--- Exercise goal ---
Reproduce the data exactly.

--- Data below ---
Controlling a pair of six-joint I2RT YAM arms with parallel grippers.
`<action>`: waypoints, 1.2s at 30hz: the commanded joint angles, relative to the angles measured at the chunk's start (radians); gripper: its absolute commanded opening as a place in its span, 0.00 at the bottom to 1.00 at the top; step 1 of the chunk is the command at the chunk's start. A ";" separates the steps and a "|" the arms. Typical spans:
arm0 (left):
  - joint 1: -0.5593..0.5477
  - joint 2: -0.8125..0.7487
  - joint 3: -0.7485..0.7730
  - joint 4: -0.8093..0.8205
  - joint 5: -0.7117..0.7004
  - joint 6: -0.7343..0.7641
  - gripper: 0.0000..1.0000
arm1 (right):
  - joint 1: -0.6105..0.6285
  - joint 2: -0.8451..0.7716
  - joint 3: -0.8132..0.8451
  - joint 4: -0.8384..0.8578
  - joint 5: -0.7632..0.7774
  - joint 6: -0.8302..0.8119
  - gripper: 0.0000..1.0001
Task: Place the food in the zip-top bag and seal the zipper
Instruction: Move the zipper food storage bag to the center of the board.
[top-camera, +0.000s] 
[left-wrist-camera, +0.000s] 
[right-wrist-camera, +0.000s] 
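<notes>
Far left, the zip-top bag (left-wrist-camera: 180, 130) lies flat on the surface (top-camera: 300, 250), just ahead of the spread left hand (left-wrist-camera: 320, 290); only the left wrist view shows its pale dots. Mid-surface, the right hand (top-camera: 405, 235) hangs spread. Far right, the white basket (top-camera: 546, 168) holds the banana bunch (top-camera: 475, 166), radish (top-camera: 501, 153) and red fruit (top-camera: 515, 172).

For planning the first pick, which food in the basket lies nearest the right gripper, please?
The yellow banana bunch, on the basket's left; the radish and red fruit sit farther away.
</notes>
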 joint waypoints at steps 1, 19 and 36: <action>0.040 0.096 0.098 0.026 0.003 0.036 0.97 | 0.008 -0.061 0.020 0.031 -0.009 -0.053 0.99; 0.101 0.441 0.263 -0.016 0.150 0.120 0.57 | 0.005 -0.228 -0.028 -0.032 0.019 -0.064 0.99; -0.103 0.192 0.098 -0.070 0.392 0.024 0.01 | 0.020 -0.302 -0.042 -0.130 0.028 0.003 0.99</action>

--- Output of the task ---
Controlling a pair of six-joint I2RT YAM arms with parallel grippers.
`<action>`: waypoints, 1.2s at 30hz: the commanded joint angles, relative to the angles measured at the chunk's start (radians); gripper: its absolute commanded opening as a place in its span, 0.00 at the bottom to 1.00 at the top; step 1 of the chunk is the command at the chunk's start. A ";" separates the steps and a "|" the arms. Typical spans:
arm0 (left):
  - joint 1: -0.5593..0.5477
  - joint 2: -0.8125..0.7487
  - joint 3: -0.7485..0.7730
  - joint 4: -0.8093..0.8205
  - joint 5: -0.7117..0.7004
  - joint 6: -0.7343..0.7641
  - gripper: 0.0000..1.0000
arm1 (right):
  - joint 1: -0.6105..0.6285
  - joint 2: -0.8451..0.7716
  - joint 3: -0.8132..0.8451
  - joint 4: -0.8384..0.8578
  - joint 5: -0.7632..0.7774
  - joint 6: -0.8302..0.8119
  - gripper: 0.0000..1.0001
Task: Place the food in the zip-top bag and seal the zipper
Instruction: Move the zipper food storage bag to the center of the board.
[top-camera, +0.000s] 
[left-wrist-camera, +0.000s] 
[right-wrist-camera, +0.000s] 
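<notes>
Far left, the zip-top bag (left-wrist-camera: 180, 130) lies flat on the surface (top-camera: 300, 250), just ahead of the spread left hand (left-wrist-camera: 320, 290); only the left wrist view shows its pale dots. Mid-surface, the right hand (top-camera: 405, 235) hangs spread. Far right, the white basket (top-camera: 546, 168) holds the banana bunch (top-camera: 475, 166), radish (top-camera: 501, 153) and red fruit (top-camera: 515, 172).

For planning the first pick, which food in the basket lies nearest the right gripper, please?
The yellow banana bunch, on the basket's left; the radish and red fruit sit farther away.
</notes>
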 joint waypoints at steps 1, 19 and 36: <action>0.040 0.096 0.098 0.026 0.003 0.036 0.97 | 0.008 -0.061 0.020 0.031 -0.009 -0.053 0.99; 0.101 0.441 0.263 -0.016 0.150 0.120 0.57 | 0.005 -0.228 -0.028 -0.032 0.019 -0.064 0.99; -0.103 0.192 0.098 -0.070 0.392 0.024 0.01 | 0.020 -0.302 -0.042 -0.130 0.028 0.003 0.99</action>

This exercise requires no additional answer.